Why it matters: "Crypto's reputation in Washington has been damaged," the association's executive director, Kristin Smith, said during remarks at the event, while urging members to stay the course.
The big picture: Crises can be motivating for elected leaders, but they also might not want to do anything that appears to legitimize cryptocurrency right now.
What they're saying: Speakers on stage tried to make the case that a path forward from D.C. would be forthcoming, while acknowledging that FTX has clouded the conversation.
- "It's one more exclamation point — I think we're all getting sick of exclamation points" Rep. Jake Auchincloss (D., Mass.) said in response to a question about FTX.
- He partly blamed hostile regulations for driving activity overseas, but he also made the case the story isn't inherently one about crypto.
- "The crimes FTX were committing were not whiz bang ... They were illegal 100 years ago," Auchincloss said.
Sen. Kirsten Gillibrand (D., N.Y.) also offered her hopes that some aspects of the cryptocurrency legislation she offered alongside Sen. Cynthia Lummis (R., Wyo.) could still advance.

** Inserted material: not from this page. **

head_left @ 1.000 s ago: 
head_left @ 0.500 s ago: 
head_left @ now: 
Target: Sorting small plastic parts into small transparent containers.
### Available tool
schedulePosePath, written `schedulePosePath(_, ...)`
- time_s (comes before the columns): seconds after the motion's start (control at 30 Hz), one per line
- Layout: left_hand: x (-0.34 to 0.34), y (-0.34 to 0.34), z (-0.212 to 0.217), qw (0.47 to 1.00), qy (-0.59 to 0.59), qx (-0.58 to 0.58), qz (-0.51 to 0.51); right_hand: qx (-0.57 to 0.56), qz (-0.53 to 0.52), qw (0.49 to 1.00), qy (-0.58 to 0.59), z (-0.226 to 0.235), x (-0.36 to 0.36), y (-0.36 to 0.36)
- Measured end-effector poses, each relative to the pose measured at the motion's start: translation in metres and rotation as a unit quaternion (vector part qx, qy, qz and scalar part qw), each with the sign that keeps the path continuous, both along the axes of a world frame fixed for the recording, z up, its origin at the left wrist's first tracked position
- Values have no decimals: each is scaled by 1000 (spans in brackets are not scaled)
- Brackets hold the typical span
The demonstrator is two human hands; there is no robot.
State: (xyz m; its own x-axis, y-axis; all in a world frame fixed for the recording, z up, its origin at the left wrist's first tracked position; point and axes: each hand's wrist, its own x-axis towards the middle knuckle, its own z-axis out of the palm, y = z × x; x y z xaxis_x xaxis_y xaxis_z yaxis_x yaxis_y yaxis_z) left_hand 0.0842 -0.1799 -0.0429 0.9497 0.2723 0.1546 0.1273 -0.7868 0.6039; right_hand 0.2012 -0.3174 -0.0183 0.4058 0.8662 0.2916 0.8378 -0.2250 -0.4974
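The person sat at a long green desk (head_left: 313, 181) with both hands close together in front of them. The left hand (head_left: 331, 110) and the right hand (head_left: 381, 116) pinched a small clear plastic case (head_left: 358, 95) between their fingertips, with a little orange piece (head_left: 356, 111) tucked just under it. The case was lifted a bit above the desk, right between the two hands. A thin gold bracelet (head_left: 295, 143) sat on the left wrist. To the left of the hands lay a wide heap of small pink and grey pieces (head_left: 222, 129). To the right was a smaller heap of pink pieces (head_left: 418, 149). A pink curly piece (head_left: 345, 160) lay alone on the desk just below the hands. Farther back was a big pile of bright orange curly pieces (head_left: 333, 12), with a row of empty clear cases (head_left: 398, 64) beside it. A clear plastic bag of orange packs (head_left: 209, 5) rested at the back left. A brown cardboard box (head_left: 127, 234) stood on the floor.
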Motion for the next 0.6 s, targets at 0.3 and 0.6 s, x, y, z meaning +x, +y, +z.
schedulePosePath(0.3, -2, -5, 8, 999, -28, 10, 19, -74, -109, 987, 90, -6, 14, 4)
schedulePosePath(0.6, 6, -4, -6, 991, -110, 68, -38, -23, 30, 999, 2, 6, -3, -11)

- "This bill is a baseline framework overarching all aspects of the industry," Gillibrand explained.
- She said the Senate Agricultural, Nutrition and Forestry Committee was the most likely to pick up a piece of the bill.
- Newly elected Majority Whip Rep. Tom Emmer (R., Minn.) also took to the stage to offer his support, unchanged from this summer.
Yes, but: It's a safe bet that every conversation about the blockchain in D.C. will turn into one about the disgraced exchange, especially because the former CEO had such a high profile in Washington in recent months.
- "FTX and Sam himself have definitely been very vocal people," Rashan Colbert from the office of Sen. Cory Booker (D., NJ) said, "but that hasn't resulted in quite the hand-on-the-pen that I think a lot of people think it has."
- Meanwhile, crypto's former boy wonder is characterizing all those efforts as political theater in a surprisingly candid interview over Twitter DM.
The bottom line: The House Financial Services Committee announced a December hearing on the subject this morning.
- "I thought Gamestop would be the biggest hearing of this Congress, but I think this one will beat it," Tim Hite, from Rep. Warren Davidson's (R., Ohio) office, said on stage.